Jacques Ferron
Contes, choix de textes illustrés par Marc Séguin
Montréal, Hurtubise, 2020, 160 p., 36,95 $.
Le classique Ferron
Je soulignais récemment le 60e
anniversaire des éditions Hurtubise. Pour laisser une empreinte littéraire de
cet événement, la maison fait paraître un choix des Contes de Jacques
Ferron dont elle publia l’intégrale dans la collection « Arbre » en 1968.
C’est aussi dans cette collection qu’Hurtubise a choisi Les songes en
équilibre, première œuvre poétique d’Anne Hébert parue en 1942, pour célébrer
son 50e anniversaire.
Contes du pays incertain (1962) et Contes anglais (1964), auxquels furent ajoutés les Contes inédits dans l’édition intégrale parue en 1968 toujours chez Hurtubise, sont les premières proses narratives publiées de Jacques Ferron. Ces 44 Contes parurent également, en 1993, dans la collection Bibliothèque québécoise, accompagnés d’une présentation de Victor-Lévy Beaulieu intitulée « Jacques Ferron ou la magie retorse ».
Les 14 Contes aujourd’hui
publiés sont un choix de Jean-Olivier Ferron, le fils de l’écrivain. Ce dernier
rappelle qu’Hurtubise a aussi utilisé les Contes pour
souligner son 25e anniversaire, tout en expliquant l’esprit qui l’a
guidé dans ses choix et dans le traitement des textes.
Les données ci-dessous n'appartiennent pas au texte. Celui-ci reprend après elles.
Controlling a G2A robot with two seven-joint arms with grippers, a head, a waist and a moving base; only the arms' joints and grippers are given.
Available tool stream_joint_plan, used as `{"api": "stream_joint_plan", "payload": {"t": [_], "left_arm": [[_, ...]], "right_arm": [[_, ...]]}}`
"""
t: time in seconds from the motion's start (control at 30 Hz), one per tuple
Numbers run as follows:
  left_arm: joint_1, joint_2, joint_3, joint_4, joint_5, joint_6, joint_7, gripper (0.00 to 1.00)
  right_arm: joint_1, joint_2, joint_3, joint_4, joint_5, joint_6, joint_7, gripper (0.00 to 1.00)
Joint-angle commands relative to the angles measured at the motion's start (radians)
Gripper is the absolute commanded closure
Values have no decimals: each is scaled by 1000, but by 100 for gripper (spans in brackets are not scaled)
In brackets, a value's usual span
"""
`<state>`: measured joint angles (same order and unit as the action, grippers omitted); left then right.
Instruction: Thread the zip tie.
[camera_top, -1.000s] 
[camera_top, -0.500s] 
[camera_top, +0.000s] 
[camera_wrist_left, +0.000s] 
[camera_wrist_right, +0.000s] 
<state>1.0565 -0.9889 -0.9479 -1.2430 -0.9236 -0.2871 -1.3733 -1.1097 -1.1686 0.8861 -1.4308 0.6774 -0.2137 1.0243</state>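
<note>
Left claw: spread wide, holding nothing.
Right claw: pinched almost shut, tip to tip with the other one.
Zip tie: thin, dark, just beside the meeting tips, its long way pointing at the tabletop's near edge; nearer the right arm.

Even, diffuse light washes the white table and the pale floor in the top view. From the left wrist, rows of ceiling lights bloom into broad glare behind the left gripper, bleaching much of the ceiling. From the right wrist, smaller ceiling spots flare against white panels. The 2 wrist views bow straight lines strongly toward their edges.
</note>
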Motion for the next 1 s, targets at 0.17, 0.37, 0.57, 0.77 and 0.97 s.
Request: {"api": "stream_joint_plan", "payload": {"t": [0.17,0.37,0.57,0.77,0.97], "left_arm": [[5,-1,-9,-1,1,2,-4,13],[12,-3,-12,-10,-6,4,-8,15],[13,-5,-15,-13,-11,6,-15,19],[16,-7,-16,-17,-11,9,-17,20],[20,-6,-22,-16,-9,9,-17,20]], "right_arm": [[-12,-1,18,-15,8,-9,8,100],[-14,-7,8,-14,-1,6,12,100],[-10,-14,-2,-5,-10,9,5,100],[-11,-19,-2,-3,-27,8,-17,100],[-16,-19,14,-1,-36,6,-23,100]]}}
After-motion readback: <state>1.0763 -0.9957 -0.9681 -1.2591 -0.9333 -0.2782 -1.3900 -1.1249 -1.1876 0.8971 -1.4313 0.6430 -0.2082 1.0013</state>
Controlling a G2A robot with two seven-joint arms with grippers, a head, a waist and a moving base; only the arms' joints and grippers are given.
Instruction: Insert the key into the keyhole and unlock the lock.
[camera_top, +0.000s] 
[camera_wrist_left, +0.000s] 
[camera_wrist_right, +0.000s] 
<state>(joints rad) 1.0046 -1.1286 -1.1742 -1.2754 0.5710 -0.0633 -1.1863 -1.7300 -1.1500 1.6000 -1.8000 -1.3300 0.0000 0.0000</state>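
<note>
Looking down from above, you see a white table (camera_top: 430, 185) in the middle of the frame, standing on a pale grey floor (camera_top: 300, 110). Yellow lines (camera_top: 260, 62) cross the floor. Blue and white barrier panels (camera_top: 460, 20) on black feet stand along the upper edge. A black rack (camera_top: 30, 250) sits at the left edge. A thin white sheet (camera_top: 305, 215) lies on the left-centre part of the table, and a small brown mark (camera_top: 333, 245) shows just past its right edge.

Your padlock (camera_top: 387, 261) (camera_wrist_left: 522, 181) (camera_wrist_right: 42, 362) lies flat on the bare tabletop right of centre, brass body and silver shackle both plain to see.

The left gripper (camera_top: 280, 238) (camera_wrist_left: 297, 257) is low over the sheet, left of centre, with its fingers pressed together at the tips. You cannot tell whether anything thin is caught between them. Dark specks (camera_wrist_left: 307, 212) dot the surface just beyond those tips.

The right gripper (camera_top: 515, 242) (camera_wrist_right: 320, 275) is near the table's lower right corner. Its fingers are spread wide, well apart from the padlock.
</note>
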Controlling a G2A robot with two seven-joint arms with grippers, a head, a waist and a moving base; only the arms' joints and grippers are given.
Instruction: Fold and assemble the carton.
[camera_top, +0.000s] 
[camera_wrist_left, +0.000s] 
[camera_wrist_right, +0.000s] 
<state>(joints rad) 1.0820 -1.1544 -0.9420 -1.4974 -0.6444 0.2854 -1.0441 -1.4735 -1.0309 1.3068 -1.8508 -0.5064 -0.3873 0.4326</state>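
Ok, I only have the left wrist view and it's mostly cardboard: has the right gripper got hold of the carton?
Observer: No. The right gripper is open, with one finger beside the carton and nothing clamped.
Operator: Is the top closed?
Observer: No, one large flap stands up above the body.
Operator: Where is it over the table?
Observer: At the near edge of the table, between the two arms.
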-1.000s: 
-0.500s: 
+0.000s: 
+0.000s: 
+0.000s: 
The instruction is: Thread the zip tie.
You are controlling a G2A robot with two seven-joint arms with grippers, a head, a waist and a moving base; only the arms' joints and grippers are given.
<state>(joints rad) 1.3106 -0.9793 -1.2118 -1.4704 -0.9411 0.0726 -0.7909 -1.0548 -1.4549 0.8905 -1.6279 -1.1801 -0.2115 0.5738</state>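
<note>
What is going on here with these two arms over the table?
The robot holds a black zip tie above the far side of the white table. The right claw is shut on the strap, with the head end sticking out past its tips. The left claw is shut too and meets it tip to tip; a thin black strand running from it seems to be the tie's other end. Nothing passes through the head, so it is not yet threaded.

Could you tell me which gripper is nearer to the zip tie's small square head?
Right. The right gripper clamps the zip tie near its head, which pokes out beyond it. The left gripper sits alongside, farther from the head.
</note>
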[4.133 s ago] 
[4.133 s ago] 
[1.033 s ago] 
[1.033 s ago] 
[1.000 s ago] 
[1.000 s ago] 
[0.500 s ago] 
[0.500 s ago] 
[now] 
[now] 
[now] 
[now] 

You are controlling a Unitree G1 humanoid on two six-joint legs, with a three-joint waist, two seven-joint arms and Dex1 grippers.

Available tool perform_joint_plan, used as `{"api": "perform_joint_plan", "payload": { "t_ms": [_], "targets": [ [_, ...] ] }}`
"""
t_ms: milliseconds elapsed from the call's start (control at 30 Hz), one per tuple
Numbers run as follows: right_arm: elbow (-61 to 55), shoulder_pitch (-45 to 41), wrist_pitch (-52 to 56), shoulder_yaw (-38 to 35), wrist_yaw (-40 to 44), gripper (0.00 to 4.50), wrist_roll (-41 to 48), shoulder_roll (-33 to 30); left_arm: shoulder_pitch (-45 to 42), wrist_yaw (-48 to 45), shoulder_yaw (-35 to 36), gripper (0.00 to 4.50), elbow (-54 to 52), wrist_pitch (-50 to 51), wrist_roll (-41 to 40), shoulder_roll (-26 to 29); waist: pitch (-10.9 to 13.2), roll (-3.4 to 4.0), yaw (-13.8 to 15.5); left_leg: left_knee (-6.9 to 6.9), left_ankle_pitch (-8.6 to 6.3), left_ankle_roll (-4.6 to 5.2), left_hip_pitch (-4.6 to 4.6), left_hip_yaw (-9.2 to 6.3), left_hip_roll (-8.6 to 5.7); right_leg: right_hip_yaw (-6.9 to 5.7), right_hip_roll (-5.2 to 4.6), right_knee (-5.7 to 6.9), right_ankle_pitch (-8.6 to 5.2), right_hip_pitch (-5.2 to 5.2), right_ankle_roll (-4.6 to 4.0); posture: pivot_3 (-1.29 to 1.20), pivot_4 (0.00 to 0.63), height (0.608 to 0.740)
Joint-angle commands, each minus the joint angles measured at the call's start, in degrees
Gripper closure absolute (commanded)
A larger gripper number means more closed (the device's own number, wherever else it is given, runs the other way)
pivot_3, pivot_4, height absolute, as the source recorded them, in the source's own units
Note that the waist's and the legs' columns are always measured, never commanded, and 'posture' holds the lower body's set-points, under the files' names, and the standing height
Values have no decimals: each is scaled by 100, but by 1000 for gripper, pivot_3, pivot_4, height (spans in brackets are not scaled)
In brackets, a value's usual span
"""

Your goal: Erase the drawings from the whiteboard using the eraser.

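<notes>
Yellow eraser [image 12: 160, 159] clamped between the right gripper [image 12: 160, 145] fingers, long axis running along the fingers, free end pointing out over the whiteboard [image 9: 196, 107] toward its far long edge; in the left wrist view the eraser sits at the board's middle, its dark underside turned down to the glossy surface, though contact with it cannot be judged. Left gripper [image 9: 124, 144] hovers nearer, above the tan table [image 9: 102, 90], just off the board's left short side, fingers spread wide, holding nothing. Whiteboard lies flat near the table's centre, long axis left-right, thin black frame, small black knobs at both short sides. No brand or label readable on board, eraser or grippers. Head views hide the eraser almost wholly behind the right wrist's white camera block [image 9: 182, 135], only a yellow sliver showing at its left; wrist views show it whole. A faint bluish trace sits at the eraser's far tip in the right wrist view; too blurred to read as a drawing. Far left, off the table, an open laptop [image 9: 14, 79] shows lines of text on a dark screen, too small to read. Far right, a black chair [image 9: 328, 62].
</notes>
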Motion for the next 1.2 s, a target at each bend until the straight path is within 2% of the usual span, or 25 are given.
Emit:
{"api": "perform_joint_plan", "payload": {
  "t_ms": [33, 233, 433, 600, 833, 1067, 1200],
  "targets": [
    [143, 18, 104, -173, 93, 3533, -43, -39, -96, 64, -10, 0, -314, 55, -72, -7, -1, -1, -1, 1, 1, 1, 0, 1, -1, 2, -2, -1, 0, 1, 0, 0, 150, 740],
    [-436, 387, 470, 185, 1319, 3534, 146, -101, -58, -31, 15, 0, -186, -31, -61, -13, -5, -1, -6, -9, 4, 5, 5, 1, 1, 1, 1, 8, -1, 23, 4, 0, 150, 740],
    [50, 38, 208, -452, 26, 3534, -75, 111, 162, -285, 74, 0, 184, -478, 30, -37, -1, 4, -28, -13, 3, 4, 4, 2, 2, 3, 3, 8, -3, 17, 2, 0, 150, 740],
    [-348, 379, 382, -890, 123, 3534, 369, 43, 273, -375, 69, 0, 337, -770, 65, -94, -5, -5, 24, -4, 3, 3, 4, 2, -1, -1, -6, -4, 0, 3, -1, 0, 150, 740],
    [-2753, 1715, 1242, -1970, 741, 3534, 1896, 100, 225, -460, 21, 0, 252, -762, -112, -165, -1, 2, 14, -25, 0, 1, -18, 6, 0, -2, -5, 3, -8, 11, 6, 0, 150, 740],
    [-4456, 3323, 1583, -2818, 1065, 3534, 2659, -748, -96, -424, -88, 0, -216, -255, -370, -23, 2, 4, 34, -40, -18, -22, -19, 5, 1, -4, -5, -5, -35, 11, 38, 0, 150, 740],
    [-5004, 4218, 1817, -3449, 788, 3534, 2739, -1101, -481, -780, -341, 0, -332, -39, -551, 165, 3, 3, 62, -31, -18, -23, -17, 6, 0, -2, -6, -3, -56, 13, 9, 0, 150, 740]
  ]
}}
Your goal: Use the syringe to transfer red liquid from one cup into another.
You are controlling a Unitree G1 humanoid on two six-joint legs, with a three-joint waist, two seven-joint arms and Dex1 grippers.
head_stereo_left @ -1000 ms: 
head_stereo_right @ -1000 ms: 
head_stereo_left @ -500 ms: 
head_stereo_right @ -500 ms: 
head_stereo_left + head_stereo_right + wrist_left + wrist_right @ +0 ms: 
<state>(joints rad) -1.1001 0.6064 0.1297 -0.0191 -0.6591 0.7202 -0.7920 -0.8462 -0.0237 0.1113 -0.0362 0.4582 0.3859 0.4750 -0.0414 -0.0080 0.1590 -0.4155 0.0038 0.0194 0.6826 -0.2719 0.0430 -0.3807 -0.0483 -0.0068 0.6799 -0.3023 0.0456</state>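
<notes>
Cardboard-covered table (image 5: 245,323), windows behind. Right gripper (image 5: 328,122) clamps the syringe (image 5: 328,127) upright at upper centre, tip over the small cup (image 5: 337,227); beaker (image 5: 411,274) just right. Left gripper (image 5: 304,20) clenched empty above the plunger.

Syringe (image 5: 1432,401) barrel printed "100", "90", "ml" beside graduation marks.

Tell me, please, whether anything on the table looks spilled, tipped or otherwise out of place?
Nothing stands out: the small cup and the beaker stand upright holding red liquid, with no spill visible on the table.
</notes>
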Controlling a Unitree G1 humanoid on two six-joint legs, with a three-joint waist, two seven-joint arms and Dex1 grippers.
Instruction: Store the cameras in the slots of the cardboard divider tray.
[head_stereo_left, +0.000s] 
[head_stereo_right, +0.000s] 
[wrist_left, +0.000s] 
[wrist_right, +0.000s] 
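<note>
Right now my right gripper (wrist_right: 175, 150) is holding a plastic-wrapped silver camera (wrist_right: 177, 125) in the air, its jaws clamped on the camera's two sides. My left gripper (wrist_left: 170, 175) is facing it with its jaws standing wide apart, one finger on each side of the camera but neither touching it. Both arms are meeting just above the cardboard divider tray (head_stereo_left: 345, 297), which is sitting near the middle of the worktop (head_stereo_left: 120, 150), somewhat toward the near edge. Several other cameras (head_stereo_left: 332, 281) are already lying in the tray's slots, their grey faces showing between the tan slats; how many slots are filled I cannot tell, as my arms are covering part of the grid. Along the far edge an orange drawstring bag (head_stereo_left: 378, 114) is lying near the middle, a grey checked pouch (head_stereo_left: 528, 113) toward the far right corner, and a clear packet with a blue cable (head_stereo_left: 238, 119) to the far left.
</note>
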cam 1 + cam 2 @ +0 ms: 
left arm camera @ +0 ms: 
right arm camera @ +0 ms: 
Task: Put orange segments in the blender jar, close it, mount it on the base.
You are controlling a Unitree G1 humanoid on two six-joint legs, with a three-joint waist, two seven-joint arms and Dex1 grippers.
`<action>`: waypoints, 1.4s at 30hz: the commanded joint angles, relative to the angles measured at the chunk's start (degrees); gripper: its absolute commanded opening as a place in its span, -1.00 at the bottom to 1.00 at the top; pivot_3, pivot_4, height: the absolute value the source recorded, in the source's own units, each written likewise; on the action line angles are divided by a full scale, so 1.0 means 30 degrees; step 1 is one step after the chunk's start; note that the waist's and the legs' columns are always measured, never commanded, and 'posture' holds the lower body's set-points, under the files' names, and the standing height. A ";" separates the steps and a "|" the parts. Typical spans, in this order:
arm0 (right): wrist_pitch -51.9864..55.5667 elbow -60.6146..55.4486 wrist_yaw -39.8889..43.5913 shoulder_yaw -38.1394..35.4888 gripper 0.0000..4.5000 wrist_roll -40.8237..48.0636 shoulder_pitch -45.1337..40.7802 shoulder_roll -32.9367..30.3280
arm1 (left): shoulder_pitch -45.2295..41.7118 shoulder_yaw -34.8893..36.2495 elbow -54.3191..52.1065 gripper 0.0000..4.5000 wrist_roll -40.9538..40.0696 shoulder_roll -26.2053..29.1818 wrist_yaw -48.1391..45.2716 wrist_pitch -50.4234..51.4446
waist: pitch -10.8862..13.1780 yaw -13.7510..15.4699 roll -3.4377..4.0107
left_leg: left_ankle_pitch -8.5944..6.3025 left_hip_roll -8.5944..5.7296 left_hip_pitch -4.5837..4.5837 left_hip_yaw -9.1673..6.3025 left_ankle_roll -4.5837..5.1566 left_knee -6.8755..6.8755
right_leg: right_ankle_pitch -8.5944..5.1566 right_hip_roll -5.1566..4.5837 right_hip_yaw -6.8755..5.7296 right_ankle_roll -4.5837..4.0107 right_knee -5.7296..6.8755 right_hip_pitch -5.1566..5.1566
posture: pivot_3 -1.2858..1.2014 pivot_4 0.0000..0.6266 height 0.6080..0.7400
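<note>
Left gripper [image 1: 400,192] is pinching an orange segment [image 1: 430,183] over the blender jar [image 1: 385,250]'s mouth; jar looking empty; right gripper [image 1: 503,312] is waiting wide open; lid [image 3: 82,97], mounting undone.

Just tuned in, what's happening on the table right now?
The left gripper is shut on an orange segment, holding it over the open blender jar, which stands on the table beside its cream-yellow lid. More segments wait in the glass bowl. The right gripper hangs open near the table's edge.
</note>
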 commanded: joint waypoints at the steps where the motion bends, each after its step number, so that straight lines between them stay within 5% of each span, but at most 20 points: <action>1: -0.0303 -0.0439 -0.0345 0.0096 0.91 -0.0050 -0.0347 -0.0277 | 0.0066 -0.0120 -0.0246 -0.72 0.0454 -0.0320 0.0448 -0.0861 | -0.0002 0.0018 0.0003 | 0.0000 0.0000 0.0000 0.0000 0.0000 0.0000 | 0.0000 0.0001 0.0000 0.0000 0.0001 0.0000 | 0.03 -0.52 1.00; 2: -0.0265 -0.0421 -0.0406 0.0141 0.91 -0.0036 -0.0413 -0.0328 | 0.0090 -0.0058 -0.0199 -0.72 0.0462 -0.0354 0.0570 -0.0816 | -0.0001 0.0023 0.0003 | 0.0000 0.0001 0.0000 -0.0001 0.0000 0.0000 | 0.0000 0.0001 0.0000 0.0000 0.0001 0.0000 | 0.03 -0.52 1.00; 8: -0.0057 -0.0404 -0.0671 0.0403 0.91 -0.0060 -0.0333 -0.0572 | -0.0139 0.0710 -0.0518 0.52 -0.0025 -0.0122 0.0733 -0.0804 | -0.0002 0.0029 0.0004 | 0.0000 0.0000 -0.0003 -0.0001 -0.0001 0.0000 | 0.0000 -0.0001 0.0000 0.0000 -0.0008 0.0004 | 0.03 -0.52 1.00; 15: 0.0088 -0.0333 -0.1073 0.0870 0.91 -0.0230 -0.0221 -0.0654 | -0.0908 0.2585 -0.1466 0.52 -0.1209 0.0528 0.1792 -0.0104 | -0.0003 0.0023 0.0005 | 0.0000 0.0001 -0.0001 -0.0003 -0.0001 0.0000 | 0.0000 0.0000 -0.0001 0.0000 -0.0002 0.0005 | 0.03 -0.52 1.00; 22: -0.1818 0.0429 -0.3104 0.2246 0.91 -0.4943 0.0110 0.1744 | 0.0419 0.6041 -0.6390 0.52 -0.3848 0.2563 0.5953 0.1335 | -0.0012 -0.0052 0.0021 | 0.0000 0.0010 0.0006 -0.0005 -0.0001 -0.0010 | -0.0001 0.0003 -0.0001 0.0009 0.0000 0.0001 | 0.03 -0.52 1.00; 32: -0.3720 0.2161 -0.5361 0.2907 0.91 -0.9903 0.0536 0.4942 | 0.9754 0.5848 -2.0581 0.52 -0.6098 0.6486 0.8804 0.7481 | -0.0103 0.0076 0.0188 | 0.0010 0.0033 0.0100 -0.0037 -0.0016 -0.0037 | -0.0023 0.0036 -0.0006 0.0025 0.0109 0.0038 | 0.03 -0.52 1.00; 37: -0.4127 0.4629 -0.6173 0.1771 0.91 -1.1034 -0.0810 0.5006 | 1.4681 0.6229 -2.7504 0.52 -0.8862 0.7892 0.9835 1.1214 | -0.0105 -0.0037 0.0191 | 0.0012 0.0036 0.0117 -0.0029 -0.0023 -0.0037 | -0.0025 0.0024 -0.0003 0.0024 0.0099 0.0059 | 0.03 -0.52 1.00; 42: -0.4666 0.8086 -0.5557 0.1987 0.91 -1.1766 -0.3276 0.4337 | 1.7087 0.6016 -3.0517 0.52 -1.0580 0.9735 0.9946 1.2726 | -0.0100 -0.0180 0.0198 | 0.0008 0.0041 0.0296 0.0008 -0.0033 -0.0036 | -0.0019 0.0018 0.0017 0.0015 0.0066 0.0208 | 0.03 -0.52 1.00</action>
En toute fin, il
remercie Marcel Olscamp « qui a participé de manière déterminante au choix
et à l’établissement des textes ».
Il est important de savoir que M.
Olscamp est l’exégète reconnu de l’ensemble de l’œuvre de Ferron, comme le sont
Marie José Thériault de celle de son père Yves, Jacques Pelletier de celle de
VLB ou Nathalie Watteyne de celle d’Anne Hébert. Sans ces passionnés, la mémoire
de grands de la littérature québécoise pourrait sombrer dans l’oubli comme cela
arrive trop souvent.
Un mot aussi pour dire que le
docteur Ferron n’est pas le seul disciple d’Esculape à s’être adonné à l’écriture
littéraire. Je pense notamment à Ringuet (Philippe Panneton) et Bertrand Vac
(Aimé Pelletier) à une autre époque, et Jean Lemieux et Jean Désy, nos contemporains.
Revenons à l’édition 2020 des Contes.
Celle-ci est accompagnée de 43 dessins réalisés par l’artiste multidisciplinaire
Marc Séguin. Ce dernier écrit en avant-propos : « J’aurais été
incapable "d’illustrer" les Contes. Parce que tout y est déjà.
J’ai donc choisi d’accompagner les textes de dessins, en parallèle de l’histoire.
Pour y découvrir, non pas l’évidence, mais des évocations qui, je le souhaite,
sauront modestement éclairer cette lecture. »
En observant un à un ces dessins,
on remarque le grain du papier sur lequel ils ont été réalisés leur donnant ainsi
une certaine perspective par rapport à la blancheur des autres pages.
Quelques-unes de ces images s’étendent sur deux pages, d’autres sont intégrés au
texte d’un conte. La ligne du dessin me semble toujours pesée si bien que le
noir du fusain ou une couleur franche semblent lui donner du mouvement. En les
observant attentivement, on comprend comment la trame du conte que chacun
jouxte a guidé le processus créatif de Séguin.
Relire Ferron est toujours l’occasion
de découvrir la puissance de son écriture, son style aussi bien que ce qui enflamme
son imaginaire, comme si ses récits se réinventaient d’une lecture à l’autre
au-delà des mots imprimés. VLB écrivait dans sa présentation citée plus haut :
« Je ne suis qu’ignorance, aussi bien de mon pays que du reste du monde alors
que Jacques Ferron vivait et écrivait de l’autre côté du miroir, maître d’un
équipage mesurant le temps et rappelant le destin… »
Je n’ose diriger votre attention
vers l’un ou l’autre des 14 contes, car la trame si personnelle de chacun en
fait une unité narrative insécable et delà incomparable. Puis, il y a que ces mêmes
contes ouvrent tout grand à l’œil attentif l’entièreté de l’univers ferronien,
tant dans ses thèmes telles la paradoxalité ou la naïveté des êtres que la littéralité
de sa plume. On ne lit pas ces récits sans qu’ils interpellent notre propre
poésie intérieure capable de nous ouvrir la vaste étendue de leurs significations.